:: WORK TO COMPLETE ::
How do the records below read from their first line through the line containing "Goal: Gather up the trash"? Write those lines out exactly.
━━ MATERIAL SHOWN ━━
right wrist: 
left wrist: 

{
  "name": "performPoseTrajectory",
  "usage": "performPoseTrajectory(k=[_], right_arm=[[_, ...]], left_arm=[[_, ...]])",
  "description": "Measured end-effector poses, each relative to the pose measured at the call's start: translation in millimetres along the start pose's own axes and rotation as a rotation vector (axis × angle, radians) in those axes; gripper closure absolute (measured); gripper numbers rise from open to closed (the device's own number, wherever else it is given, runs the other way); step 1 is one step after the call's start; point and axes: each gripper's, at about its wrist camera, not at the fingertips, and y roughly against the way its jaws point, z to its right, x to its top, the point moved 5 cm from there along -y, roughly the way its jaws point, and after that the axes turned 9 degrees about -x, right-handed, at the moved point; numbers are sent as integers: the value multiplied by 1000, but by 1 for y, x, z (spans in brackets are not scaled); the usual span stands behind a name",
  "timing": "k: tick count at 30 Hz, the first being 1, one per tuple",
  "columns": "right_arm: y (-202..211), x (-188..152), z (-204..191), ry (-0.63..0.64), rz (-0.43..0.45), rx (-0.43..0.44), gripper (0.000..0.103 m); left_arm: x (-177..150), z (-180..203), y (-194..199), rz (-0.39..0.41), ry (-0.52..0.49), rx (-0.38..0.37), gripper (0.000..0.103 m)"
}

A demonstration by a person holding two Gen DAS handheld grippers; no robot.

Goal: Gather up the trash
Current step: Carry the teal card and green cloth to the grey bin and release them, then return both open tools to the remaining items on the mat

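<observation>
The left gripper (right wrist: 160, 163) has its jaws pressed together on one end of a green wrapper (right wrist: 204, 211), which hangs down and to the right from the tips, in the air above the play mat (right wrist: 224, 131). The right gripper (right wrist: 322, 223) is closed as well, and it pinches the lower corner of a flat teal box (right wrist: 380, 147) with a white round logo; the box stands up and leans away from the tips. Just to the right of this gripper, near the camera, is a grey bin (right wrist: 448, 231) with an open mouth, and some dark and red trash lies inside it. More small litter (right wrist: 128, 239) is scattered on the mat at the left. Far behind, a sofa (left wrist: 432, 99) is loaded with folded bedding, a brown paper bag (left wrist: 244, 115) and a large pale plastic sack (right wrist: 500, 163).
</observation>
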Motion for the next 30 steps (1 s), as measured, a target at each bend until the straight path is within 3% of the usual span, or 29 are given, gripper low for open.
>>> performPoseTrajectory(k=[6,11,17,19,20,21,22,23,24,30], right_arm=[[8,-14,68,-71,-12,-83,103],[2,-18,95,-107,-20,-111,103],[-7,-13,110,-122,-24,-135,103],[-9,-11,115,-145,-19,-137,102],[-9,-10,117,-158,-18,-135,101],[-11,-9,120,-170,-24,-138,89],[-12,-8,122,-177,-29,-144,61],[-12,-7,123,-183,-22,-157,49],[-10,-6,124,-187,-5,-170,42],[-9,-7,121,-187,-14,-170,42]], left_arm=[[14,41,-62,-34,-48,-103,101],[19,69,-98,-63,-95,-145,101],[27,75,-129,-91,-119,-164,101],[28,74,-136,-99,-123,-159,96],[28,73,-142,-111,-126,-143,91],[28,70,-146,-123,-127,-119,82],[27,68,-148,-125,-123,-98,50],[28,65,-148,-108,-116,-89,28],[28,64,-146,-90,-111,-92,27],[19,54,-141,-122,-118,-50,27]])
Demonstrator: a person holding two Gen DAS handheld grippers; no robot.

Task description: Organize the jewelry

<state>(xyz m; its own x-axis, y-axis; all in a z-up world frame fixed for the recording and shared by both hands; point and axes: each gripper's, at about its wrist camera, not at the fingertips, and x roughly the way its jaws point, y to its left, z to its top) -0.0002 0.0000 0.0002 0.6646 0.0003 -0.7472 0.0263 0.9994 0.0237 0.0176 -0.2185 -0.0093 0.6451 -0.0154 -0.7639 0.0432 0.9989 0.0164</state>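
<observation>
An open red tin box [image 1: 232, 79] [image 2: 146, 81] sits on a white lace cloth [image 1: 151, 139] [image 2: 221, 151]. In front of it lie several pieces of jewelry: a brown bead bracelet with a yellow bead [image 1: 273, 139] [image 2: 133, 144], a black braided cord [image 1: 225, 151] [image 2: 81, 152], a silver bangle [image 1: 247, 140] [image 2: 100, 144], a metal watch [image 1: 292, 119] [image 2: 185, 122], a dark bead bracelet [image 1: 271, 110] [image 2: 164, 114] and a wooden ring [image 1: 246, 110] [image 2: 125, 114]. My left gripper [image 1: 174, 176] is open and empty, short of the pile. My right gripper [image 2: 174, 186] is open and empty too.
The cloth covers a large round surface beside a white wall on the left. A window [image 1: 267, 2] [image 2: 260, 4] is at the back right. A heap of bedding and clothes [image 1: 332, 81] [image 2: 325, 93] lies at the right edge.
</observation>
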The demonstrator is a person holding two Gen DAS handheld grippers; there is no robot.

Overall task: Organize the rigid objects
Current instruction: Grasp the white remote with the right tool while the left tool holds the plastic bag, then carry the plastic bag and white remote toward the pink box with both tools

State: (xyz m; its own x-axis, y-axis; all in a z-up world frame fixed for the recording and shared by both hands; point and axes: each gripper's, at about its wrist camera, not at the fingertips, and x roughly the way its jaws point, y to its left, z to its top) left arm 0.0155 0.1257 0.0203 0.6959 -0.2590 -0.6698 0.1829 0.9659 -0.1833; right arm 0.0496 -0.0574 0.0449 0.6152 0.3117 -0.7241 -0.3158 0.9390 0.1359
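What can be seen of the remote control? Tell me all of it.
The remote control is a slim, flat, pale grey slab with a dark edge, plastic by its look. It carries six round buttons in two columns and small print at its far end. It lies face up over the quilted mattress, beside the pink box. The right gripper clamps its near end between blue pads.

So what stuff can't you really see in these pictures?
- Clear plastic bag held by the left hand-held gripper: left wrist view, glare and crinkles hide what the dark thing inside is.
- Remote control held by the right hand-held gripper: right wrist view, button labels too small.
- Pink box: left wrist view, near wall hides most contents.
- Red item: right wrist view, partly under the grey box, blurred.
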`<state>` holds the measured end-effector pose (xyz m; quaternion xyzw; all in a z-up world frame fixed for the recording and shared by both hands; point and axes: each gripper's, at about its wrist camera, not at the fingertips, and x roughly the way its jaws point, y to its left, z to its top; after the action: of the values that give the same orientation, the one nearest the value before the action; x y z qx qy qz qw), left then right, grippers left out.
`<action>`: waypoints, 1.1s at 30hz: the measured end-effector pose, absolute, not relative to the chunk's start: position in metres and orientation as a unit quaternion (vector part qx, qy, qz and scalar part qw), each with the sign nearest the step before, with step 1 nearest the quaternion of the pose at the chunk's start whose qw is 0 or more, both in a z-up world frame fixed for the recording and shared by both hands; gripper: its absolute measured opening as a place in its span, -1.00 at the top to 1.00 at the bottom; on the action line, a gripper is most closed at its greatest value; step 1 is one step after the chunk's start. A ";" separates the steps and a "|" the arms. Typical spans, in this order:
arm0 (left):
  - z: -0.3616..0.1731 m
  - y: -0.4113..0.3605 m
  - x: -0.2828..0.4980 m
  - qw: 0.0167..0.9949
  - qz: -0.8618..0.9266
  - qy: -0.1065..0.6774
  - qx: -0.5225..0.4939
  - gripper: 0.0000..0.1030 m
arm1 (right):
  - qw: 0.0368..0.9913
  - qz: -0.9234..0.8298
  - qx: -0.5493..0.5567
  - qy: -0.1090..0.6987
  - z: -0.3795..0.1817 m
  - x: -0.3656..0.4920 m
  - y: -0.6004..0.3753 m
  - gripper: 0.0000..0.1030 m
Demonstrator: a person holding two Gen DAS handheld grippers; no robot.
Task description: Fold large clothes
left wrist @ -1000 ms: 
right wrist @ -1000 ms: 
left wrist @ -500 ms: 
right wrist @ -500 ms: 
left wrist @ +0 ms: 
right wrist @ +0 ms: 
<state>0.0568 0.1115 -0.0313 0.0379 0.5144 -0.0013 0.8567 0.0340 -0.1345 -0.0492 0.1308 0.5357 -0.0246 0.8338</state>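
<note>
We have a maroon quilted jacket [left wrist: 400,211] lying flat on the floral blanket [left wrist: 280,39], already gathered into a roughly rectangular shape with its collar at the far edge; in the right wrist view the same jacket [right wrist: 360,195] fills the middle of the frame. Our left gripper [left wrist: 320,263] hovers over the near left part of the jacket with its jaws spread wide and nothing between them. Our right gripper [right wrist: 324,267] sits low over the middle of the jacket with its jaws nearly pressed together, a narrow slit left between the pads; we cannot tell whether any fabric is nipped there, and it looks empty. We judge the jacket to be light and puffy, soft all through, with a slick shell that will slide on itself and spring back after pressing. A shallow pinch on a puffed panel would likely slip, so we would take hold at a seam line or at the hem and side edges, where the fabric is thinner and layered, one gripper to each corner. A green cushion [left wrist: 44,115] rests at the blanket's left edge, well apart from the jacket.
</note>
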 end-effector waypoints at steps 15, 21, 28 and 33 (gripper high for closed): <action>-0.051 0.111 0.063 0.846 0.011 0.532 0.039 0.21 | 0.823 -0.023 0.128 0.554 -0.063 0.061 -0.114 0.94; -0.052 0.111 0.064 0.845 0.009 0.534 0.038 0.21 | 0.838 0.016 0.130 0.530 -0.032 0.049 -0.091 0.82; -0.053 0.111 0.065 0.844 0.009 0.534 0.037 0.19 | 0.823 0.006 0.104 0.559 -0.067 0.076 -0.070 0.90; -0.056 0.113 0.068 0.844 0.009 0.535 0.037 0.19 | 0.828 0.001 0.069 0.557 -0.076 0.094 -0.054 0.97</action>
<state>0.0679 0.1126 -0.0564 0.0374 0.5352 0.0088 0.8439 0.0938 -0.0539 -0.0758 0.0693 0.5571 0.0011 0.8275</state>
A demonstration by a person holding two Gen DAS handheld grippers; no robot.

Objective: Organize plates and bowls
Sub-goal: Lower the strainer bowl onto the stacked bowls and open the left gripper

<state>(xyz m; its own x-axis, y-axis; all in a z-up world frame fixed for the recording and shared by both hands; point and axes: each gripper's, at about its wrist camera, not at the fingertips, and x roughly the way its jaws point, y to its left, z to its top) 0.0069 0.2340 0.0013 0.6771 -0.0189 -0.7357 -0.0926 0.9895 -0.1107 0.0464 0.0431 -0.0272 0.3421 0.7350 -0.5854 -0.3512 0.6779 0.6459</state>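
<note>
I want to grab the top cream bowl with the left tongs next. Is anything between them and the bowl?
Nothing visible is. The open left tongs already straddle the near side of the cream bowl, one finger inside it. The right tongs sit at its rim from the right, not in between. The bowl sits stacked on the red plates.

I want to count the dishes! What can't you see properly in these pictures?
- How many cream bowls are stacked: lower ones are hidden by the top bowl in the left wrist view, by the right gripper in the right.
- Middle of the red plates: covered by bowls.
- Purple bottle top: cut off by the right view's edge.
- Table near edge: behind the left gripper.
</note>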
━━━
:: EXERCISE ANSWER ::
right wrist: 
left wrist: 

{
  "name": "performPoseTrajectory",
  "usage": "performPoseTrajectory(k=[_], right_arm=[[_, ...]], left_arm=[[_, ...]])",
  "description": "Measured end-effector poses, each relative to the pose measured at the call's start: translation in millimetres along the start pose's own axes and rotation as a rotation vector (axis × angle, radians) in those axes; gripper closure absolute (measured); gripper numbers rise from open to closed (the device's own number, wherever else it is given, runs the other way); step 1 is one step after the call's start; point and axes: each gripper's, at about its wrist camera, not at the fingertips, and y roughly against the way its jaws point, z to its right, x to its top, the point moved 5 cm from there along -y, roughly the way its jaws point, and after that the axes turned 9 degrees about -x, right-handed, at the moved point; numbers are sent as integers: the value multiplied by 1000, but by 1 for y, x, z (spans in brackets are not scaled); the usual span stands behind a name",
  "timing": "k: tick count at 30 Hz, the first being 1, one per tuple",
  "columns": "right_arm: y (-202..211), x (-188..152), z (-204..191), ry (-0.63..0.64), rz (-0.43..0.45), rx (-0.43..0.44), gripper (0.000..0.103 m); left_arm: x (-177..150), z (-180..203), y (-194..199), rz (-0.39..0.41), ry (-0.52..0.49), rx (-0.38..0.37), gripper (0.000..0.103 m)"
}

A demonstration by a person holding two Gen DAS handheld grippers; no robot.

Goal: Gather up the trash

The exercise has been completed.